- [WORK TO BE COMPLETED]:
For the word "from", copy every line of the material that includes it.

- [DATA]:
# # #
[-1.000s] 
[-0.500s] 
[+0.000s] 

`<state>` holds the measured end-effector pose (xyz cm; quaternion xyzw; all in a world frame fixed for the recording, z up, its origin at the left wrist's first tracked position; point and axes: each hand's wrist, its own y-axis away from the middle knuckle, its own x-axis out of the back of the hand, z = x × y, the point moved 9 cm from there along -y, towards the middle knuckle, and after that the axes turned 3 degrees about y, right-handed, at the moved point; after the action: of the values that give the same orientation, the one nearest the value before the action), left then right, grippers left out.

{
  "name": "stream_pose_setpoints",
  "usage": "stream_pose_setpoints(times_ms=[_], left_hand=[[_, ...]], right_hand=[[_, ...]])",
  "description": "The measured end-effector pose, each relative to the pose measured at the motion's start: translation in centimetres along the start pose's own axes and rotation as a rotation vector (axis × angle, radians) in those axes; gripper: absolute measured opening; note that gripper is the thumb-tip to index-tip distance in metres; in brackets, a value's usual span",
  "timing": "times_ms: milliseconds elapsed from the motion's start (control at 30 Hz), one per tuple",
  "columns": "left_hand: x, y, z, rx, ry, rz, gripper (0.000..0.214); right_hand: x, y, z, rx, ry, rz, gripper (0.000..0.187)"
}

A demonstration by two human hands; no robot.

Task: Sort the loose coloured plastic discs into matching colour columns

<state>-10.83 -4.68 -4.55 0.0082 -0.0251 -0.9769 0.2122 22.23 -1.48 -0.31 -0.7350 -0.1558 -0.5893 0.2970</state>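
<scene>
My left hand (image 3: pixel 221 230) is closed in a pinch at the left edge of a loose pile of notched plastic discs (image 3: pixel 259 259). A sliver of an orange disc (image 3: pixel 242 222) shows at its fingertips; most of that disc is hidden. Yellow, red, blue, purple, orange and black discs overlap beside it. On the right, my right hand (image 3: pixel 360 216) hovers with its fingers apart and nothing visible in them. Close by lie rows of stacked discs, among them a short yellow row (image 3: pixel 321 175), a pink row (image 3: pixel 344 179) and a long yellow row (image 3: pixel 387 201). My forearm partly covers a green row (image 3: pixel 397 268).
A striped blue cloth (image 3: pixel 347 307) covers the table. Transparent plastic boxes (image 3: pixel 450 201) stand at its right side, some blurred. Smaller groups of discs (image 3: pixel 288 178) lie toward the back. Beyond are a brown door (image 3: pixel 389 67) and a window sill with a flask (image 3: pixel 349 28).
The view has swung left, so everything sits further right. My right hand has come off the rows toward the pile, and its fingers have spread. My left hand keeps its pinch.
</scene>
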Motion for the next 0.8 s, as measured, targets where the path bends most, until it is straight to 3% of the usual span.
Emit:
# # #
- [SOLUTION BELOW]:
`<state>` holds the measured end-effector pose (xyz cm; quaternion xyzw; all in a world frame fixed for the recording, z up, its origin at the left wrist's first tracked position; point and axes: each hand's wrist, its own y-axis away from the middle knuckle, its own x-axis out of the back of the hand, z = x × y, the point moved 9 cm from there along -y, towards the middle knuckle, and after that the axes turned 3 degrees about y, right-handed, at the moved point; after the action: of the values that give the same orientation, the one nearest the value before the action), left then right, grippers left out.
  "timing": "times_ms: milliseconds elapsed from the motion's start (control at 30 Hz), one per tuple",

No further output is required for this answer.